FoxIDs is a Identity Services (IDS) with support for OAuth 2.0, OpenID Connect 1.0 and SAML 2.0.

Developed in Denmark and hosted in Netherlands, ownership and data is kept in Europe.

FoxIDs is both an authentication platform and a security broker where FoxIDs support converting from OpenID Connect 1.0 to SAML 2.0.

FoxIDs is designed as a container with multi-tenant support. Your tenant holds your environments which correspond to your environments (prod, QA, test, dev) and other elements. Each environment is an Identity Provider with a user repository, a unique certificate and connections. Connections to external Identity Provider is configured as OpenID Connect 1.0 or SAML 2.0 authentication methods where applications and APIs is configured as OAuth 2.0, OpenID Connect 1.0 or SAML 2.0 application registrations.
The users login experience is configured as an authentication method.

Take a look at the FoxIDs test configuration in FoxIDs Control: https://control.foxids.com/test-corp
Get read access with the user [email protected] and password TestAccess!

FoxIDs consist of two services:

  • The identity service which in short is called FoxIDs. The service handles user login and all other security traffic.
  • The configuration service FoxIDs Control is used to configure FoxIDs in a user interface (FoxIDs Control Client) or by calling an API (FoxIDs Control API).

FoxIDs can be deployed and used by a single company or deployed as a shared cloud container and used by multiple organisations. You can select to use a shared cloud or a private cloud setup.

  • FoxIDs SaaS is available at FoxIDs.com as an Identity Services (IDS) also called Identity as a Service (IDaaS).
    FoxIDs.com is hosted in Europe and mainly in Microsoft Azure Holland, Netherlands.
  • You can deploy FoxIDs as your own private cloud on Microsoft Azure.

For more information please see the get started guide.

Source code available

The FoxIDs source code is available at the GitHub repository. The license grant all the right to install and use FoxIDs for non-production.
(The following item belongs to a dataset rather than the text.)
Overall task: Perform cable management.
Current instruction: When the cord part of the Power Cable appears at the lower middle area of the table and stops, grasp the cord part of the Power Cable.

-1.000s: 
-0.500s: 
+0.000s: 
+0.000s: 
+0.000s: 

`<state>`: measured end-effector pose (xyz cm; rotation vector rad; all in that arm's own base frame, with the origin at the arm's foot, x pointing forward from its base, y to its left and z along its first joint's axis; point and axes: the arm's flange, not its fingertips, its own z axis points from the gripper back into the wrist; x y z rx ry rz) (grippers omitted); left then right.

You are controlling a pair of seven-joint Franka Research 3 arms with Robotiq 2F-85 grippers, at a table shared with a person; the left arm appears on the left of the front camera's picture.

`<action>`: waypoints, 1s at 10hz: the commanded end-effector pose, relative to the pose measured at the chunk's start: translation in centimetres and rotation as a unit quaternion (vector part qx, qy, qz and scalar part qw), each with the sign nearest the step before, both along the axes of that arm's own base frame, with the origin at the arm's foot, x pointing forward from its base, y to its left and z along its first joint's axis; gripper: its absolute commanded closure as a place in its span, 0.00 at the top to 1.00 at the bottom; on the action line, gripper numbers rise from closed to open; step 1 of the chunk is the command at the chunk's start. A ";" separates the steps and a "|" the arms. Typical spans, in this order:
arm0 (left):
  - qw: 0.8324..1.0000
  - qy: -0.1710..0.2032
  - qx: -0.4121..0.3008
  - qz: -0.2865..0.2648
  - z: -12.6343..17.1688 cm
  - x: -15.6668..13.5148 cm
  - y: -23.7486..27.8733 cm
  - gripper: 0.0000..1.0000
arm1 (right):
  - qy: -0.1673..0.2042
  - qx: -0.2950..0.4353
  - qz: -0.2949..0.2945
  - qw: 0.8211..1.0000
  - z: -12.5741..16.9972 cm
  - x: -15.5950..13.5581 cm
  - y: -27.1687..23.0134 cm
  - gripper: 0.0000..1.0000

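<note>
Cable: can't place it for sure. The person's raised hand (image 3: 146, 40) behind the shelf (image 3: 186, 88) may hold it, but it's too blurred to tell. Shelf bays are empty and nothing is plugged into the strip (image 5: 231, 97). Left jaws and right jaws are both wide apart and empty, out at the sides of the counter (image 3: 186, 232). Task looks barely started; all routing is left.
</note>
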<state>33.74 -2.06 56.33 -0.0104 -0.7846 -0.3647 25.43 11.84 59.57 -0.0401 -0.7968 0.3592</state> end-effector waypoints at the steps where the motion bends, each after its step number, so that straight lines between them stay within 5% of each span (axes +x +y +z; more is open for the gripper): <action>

The license grant small companies including, personal projects and non-profit educational institutions the right to install and use FoxIDs in production.

Selection by URL

The structure of FoxIDs separates the different tenants, environments and connections which is selected with URL elements.

If FoxIDs is hosted on e.g., https://foxidsxxxx.com/ the tenants are separated in the first path element of the URL https://foxidsxxxx.com/tenant-x/. The environments are separated under each tenant in the second path element of the URL https://foxidsxxxx.com/tenant-x/environment-y/.

A application registration is call by adding the application registration name as the third path element in the URL https://foxidsxxxx.com/tenant-x/environment-y/application-z/.
A authentication method is call by adding the authentication method name insight round brackets as the third path element in the URL https://foxidsxxxx.com/tenant-x/environment-y/(auth-method-v)/. If FoxIDs handles a authentication method sequence resulting in a session cookie the same URL notation is used to lock the cookie to the URL.

When a client (application) starts an OpenID Connect or SAML 2.0 login sequence it needs to specify by which authentication method the user should authenticate. The authentication method is selected by adding the authentication method name in round brackets in the URLs third path element after the application registration name https://foxidsxxxx.com/tenant-x/environment-y/application-z(auth-method-v)/.

Selecting multiple authentication methods:

  • Select all allowed authentication methods for a application registration by adding a star in round brackets in the URL after the application registration name https://foxidsxxxx.com/tenant-x/environment-y/application-z(*)/
  • Select a maximum of 4 allowed authentication methods for a application registration by adding the authentication methods as a comma separated list in round brackets in the URL after the application registration name https://foxidsxxxx.com/tenant-x/environment-y/application-z(auth-method-v1,auth-method-v2,auth-method-v3,auth-method-v4)/

The allowed authentication methods is configured in each application registration.

A client using client credentials as authorization grant would not specify the authentication method. It is likewise optional to specify the authentication method when calling an OpenID Connect discovery document or a SAML 2.0 metadata endpoint.